Figure 3. Steady-state Ca²⁺ sensitivity of Ca_V2.1 CaM regulation revealed by Ca²⁺ uncaging.

A, characterization of CDF using the prepulse protocol. With Ca²⁺ as the charge carrier, a step depolarization to 5 mV induces an inward current with rapid and slow components due to a superposition of voltage activation and CDF (left). With a preceding voltage step to 20 mV, sufficient Ca²⁺ enters to partially facilitate the channels, such that the subsequent step to 5 mV has a markedly blunted slow component (right). The area between the two current traces (ΔQ), divided by τ_slow, gives an approximation of the CDF triggered by the prepulse.

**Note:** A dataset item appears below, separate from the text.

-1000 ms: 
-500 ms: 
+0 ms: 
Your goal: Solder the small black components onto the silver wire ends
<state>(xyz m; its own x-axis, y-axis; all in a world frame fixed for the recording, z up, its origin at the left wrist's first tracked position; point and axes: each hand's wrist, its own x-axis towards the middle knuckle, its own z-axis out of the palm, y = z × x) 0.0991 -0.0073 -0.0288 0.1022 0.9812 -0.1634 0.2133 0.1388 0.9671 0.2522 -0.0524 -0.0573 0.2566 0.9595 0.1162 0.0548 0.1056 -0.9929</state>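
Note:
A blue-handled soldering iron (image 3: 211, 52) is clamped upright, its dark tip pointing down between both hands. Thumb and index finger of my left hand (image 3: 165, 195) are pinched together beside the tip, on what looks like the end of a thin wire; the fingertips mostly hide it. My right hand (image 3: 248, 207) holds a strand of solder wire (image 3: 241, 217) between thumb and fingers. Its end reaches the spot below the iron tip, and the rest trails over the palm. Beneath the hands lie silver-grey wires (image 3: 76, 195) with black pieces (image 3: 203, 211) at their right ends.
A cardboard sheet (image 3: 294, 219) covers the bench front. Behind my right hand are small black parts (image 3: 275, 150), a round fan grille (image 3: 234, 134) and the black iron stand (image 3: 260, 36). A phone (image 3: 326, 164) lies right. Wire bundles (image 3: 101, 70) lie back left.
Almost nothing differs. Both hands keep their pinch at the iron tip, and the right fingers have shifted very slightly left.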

B, population data (mean ± SEM) for CDF vs. prepulse voltage of the pore mutant E3A (red, n = 9) and WT (black, n = 8). The open circles denote the use of Ba²⁺ as the charge carrier (incapable of triggering CDF), while the filled circles denote the use of Ca²⁺. C, E3A mutant permeating Li⁺ current shows negligible Ca²⁺ block. Ca²⁺ uncaging during a voltage step of a CDF-incapable splice variant of Ca_v2.1 (EFb −47) induces neither block nor CDF (middle, right). D, Ca²⁺ uncaging with the EFa variant (−47) showcases large and rapid induction of CDF (middle, right). E, population data for Ca_V2.1 EFa −47 (black circles, mean ± STD, n = 12 cells), quantifying CDF as a function of different uncaged Ca²⁺ concentrations during voltage steps to −10 mV yields a Ca²⁺ sensitivity curve, with EC₅₀ = 0.6 μm and n_Hill = 1.8. Population data for Ca_V2.1 EFb −47 (grey circles, mean ± STD, n = 17 cells) show complete absence of CDF. F, similar experiments with Ca_V2.1 EFa −47 coexpressed with CaM₁₂₃₄, a mutant CaM incapable of binding Ca²⁺, resulted in the elimination of CDF (mean ± STD, n = 7 cells). G, similar experiments with Ca_V2.1 EFa –47 carrying an I(0)A mutation at the IQ domain show a knockout of CDF (mean ± STD, n = 8 cells).